Objective: Approximately 20%-35% of individuals 12-35 years old who meet criteria for a prodromal risk syndrome convert to psychosis within 2 years. However, this estimate ignores the fact that clinical high-risk cases vary considerably in risk. The authors sought to create a risk calculator, based on profiles of risk indicators, that can ascertain the probability of conversion to psychosis in individual patients.

Method: The study subjects were 596 clinical high-risk participants from the second phase of the North American Prodrome Longitudinal Study who were followed up to the time of conversion to psychosis or last contact (up to 2 years). The predictors examined were limited to those that are supported by previous studies and are readily obtainable in general clinical settings. Time-to-event regression was used to build a multivariate model predicting conversion, with internal validation using 1,000 bootstrap resamples.

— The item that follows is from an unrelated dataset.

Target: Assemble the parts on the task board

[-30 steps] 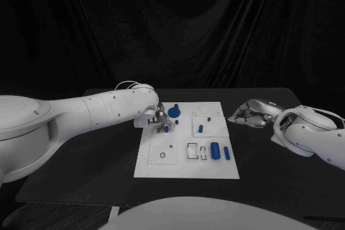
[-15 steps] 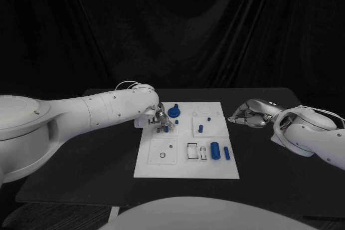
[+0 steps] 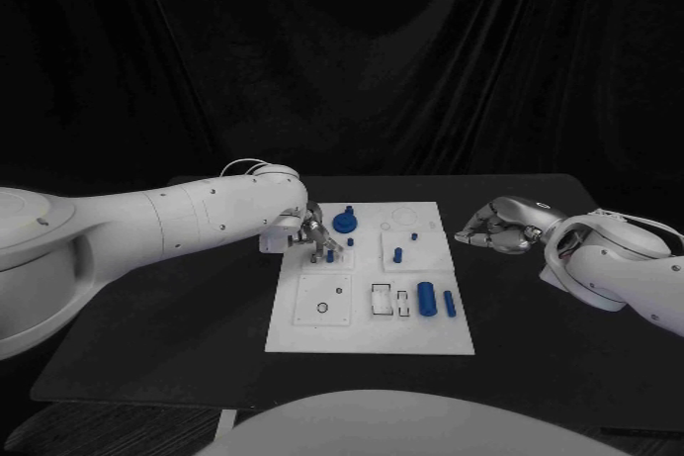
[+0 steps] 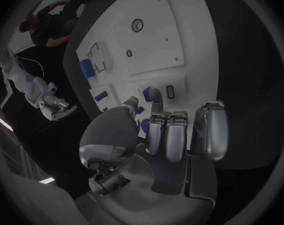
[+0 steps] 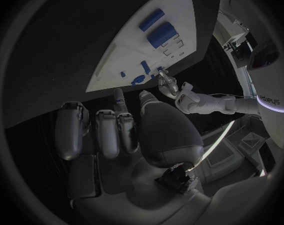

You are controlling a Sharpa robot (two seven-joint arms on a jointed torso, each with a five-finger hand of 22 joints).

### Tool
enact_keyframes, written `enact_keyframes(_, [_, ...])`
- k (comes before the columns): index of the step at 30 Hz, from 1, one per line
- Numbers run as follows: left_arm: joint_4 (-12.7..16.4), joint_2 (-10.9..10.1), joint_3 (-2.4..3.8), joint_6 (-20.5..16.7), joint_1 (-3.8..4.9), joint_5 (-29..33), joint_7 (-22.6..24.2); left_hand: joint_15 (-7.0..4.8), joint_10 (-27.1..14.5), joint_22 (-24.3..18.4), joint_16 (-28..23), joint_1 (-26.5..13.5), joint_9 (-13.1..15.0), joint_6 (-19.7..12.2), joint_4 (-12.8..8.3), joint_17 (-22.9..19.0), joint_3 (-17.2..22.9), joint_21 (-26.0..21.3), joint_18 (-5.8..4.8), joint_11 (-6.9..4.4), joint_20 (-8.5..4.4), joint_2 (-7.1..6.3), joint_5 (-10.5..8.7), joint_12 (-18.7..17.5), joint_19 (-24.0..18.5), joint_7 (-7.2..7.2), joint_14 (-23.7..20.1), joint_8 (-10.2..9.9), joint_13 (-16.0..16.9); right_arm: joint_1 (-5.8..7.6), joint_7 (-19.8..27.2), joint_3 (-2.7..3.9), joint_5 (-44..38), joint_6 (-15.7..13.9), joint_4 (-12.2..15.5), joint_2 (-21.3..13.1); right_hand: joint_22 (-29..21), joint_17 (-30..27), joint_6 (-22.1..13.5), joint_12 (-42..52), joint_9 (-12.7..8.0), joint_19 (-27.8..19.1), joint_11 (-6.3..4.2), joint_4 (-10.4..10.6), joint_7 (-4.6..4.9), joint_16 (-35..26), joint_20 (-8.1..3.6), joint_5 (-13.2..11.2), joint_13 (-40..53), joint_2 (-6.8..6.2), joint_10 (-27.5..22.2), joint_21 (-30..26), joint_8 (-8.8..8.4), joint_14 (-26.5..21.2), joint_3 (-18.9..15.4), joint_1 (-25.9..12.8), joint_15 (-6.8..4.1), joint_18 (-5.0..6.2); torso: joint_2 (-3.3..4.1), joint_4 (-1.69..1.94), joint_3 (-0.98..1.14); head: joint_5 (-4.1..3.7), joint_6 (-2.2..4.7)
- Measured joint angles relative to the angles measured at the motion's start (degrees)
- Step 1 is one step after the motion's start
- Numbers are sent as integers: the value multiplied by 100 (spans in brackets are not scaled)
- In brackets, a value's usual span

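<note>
From the head camera I see my left hand (image 3: 305, 234) low over the task board's (image 3: 374, 327) upper-left corner, fingertips by small blue parts (image 3: 329, 258), while my right hand (image 3: 496, 228) sits off the board's right edge over the desk (image 3: 171, 337), fingers curled in on nothing. At the left wrist, the fingers (image 4: 169, 135) point down at a blue part; I cannot tell whether they grip it. The right wrist shows curled, empty fingers (image 5: 107, 132) beside the board.

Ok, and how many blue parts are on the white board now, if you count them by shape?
Big round part: 1
Long cylinders, lying side by side: 2
Small pieces: 4, as far as the head view lets me tell
Total: 7 blue parts
</note>
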Motion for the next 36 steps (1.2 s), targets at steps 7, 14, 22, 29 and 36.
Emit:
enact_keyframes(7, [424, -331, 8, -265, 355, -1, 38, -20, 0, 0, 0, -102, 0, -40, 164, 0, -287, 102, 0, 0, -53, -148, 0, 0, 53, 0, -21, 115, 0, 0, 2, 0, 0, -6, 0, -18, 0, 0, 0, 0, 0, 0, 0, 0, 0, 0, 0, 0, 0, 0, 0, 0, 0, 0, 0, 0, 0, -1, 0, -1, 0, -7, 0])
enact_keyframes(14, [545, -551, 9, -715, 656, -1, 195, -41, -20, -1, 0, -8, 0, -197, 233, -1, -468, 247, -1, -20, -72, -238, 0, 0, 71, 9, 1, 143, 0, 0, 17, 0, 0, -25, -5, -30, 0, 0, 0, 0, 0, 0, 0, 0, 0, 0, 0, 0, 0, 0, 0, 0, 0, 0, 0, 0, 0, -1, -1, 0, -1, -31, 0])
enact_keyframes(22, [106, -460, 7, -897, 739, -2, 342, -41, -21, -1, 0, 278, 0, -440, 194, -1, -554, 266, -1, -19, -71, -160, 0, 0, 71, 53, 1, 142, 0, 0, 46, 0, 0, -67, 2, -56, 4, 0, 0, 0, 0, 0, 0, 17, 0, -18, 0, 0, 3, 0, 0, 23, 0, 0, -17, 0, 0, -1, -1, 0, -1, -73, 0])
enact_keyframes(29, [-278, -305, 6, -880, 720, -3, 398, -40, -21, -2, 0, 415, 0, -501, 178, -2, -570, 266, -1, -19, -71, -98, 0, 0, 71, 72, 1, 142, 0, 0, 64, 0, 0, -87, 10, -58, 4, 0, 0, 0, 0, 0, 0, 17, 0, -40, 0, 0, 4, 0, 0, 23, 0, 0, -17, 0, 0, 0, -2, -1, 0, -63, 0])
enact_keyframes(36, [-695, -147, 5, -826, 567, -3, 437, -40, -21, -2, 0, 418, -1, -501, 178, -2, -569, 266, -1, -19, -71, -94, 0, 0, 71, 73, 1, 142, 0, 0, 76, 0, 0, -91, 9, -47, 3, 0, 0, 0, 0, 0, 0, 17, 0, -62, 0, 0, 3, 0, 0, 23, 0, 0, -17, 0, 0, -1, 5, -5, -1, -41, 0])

Results: The 2-year probability of conversion to psychosis was 16%. Higher levels of unusual thought content and suspiciousness, greater decline in social functioning, lower verbal learning and memory performance, slower speed of processing, and younger age at baseline each contributed to individual risk for psychosis. Stressful life events, trauma, and family history of schizophrenia were not significant predictors. The multivariate model achieved a concordance index of 0.71 and, as reported in an article by Carrión et al., published concurrently with this one, was validated in an independent external data set. The results are instantiated in a web-based risk prediction tool envisioned to be most useful in research protocols involving the psychosis prodrome.

Conclusions: A risk calculator comparable in accuracy to those for cardiovascular disease and cancer is available to predict individualized conversion risks in newly ascertained clinical high-risk cases. Given that the risk calculator can be validly applied only for patients who screen positive on the Structured Clinical Interview for Psychosis Risk Syndromes, which requires training to administer, its most immediate uses will be in research on psychosis risk factors and in research-driven clinical (prevention) trials.

Figure 1

Frequency distributions of predicted risks in the sample overall (blue) and among converters separately (red). Beginning at a predicted risk of .20 or higher, converters are occur at a higher rate than the sample base rate in each successive risk class.

Figure 2

Calibration plot of the accuracy of model-predicted probability in relation to observed probability of psychosis. The observed probability was estimated using proportional hazard regression evaluating the predicted 2-year probabilities in relation to the observed conversion events, taking into account time to conversion or censoring. The over-fitting bias for the estimated observed probability was corrected using 1000 bootstrap resamples. The plot shows excellent calibration across predicted probabilities of 0.0 – 0.4, corresponding to 95% of the NAPLS 2 sample. Predicted probabilities above 0.4 are too sparsely represented to permit adequate calibration testing.